EXERCISE PROMPT.
Your result should be every line of the records below that contains the word "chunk".

RECORDS FOR THIS EXERCISE.
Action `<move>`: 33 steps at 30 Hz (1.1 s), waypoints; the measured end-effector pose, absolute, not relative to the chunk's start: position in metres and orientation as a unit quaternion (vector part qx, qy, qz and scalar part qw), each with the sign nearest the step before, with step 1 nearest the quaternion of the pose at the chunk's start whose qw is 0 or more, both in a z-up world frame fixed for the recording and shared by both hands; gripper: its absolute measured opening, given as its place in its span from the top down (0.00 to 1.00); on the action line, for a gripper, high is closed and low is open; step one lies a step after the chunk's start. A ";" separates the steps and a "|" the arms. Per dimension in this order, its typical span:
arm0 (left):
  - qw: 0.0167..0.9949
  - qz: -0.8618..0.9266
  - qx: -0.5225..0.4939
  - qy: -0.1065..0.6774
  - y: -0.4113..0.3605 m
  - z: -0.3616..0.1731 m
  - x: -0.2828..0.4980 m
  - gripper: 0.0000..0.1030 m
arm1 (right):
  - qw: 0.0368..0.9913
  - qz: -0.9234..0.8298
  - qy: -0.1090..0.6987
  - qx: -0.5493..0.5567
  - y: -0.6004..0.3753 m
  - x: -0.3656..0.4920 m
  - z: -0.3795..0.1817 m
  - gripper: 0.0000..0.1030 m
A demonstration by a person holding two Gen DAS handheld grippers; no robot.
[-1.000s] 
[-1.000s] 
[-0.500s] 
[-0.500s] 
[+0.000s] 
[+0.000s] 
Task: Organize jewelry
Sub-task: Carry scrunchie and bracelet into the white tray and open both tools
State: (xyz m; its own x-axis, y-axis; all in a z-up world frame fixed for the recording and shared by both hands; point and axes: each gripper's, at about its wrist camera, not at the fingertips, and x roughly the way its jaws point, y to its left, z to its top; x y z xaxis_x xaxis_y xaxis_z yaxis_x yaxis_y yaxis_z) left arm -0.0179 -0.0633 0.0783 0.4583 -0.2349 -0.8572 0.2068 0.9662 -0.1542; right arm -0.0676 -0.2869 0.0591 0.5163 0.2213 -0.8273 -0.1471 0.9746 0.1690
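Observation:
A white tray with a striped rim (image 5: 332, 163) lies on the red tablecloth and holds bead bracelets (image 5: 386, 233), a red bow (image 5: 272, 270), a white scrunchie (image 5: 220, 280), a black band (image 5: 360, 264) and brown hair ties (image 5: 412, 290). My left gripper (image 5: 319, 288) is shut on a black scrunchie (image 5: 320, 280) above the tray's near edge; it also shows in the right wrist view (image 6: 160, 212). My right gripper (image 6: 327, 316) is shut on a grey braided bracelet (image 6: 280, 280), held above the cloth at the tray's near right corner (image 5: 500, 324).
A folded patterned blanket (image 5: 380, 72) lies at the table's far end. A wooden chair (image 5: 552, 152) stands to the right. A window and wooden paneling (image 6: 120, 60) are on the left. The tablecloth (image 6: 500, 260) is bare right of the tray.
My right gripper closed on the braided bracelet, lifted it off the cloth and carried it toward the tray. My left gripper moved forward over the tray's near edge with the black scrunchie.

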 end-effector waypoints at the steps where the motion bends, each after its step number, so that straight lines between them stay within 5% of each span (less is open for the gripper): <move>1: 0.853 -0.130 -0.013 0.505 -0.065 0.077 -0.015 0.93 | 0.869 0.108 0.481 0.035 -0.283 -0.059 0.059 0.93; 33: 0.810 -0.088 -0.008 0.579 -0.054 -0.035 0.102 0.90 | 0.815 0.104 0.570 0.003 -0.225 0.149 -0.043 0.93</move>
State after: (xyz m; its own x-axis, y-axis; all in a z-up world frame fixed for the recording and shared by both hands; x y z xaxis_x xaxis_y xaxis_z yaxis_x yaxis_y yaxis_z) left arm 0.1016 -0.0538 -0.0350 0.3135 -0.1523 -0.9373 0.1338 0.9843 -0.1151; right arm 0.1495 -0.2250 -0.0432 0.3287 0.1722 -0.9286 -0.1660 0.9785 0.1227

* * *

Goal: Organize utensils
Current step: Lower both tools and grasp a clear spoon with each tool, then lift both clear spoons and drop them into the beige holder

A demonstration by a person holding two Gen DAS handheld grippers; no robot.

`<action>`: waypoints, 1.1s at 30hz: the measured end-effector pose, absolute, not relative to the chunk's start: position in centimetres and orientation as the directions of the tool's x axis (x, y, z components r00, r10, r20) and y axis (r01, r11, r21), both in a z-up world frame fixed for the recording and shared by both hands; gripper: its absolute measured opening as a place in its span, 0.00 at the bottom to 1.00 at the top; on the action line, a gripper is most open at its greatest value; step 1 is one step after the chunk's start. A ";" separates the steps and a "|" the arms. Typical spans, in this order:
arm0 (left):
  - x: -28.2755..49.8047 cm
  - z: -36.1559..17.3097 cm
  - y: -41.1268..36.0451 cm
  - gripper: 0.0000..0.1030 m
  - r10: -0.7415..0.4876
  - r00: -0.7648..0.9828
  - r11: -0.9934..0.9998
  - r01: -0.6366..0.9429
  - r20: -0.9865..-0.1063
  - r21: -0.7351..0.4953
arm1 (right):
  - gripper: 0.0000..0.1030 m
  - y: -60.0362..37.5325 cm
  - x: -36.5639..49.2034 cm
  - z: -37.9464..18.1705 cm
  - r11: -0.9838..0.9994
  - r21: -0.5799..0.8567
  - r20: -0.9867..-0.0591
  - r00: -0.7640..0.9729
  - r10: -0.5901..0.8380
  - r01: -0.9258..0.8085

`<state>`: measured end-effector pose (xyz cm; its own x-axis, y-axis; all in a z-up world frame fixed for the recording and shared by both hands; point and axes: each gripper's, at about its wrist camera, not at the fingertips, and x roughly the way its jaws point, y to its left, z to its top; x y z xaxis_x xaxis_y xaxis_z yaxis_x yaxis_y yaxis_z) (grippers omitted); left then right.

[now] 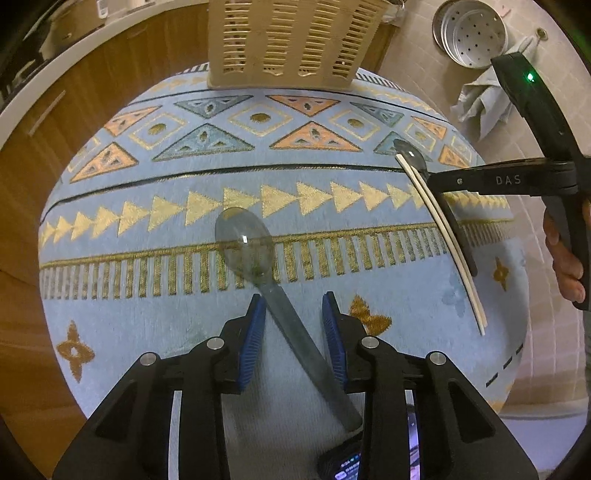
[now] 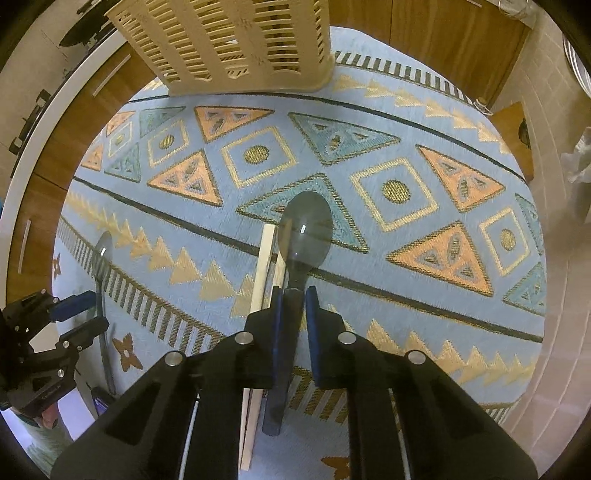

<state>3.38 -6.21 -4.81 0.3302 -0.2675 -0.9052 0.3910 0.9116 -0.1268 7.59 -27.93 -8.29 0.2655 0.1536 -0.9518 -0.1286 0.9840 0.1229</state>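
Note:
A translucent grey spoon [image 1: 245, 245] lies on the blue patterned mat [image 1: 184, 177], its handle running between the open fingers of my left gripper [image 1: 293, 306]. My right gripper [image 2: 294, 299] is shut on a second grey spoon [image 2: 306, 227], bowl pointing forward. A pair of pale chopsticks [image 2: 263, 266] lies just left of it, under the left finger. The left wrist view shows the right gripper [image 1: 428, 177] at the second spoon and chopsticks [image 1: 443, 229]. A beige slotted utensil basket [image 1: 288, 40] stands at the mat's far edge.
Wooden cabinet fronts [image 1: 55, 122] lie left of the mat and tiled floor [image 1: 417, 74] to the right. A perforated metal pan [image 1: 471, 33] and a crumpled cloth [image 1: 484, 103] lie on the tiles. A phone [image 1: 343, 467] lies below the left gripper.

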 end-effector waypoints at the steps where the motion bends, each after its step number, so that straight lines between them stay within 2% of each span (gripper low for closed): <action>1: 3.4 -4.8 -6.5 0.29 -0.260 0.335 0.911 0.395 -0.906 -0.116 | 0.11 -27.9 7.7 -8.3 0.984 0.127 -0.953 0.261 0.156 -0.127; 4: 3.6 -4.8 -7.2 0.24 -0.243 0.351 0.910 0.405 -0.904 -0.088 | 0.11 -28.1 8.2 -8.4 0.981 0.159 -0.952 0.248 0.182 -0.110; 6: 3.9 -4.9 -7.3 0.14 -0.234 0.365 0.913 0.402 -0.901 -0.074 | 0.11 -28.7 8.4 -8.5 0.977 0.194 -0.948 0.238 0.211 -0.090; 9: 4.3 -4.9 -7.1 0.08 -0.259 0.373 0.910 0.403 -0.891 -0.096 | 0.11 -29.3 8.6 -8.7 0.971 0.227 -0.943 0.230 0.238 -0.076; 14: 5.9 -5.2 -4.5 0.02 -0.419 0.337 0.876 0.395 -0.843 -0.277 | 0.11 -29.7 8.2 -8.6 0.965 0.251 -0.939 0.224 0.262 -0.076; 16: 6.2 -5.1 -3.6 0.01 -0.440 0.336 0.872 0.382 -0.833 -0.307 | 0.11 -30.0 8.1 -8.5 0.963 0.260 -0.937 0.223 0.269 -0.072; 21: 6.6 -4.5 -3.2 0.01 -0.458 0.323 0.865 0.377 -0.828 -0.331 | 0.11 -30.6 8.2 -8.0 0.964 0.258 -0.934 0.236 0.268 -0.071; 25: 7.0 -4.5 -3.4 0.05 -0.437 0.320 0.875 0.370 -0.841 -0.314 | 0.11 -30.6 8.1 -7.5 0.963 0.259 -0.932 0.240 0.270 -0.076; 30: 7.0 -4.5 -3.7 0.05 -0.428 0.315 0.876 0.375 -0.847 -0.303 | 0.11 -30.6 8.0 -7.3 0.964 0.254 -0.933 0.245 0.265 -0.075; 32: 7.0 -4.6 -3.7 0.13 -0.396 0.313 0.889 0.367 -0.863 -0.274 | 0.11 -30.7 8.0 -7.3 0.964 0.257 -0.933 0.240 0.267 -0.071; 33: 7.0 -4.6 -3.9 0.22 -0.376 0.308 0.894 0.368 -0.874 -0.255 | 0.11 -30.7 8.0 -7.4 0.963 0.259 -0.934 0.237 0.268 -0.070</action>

EXERCISE OUTPUT.
Action `<move>`: 33 steps at 30 Hz (1.1 s), waypoints; the measured end-effector pose, absolute, not relative to the chunk's start: position in metres and orientation as a unit quaternion (vector part qx, qy, qz and scalar part qw), each with the sign nearest the step before, with step 1 nearest the quaternion of the pose at the chunk's start whose qw is 0 or more, both in a z-up world frame fixed for the recording and shared by both hands; gripper: its absolute measured opening, given as its place in its span from the top down (0.00 to 1.00); on the action line, for a gripper, high is closed and low is open; step one lies a step after the chunk's start. A ";" separates the steps and a "|" the arms. Per dimension in this order, its typical span:
`<action>`: waypoints, 1.1s at 30hz: the measured end-effector pose, absolute, not relative to the chunk's start: position in centimetres and orientation as the directions of the tool's x axis (x, y, z components r00, r10, r20) and y axis (r01, r11, r21), both in a z-up world frame fixed for the recording and shared by both hands; gripper: its absolute measured opening as a place in its span, 0.00 at the bottom to 1.00 at the top; on the action line, a gripper is most open at its greatest value; step 1 is one step after the chunk's start. A ";" separates the steps and a "|" the arms. Typical spans, in this order:

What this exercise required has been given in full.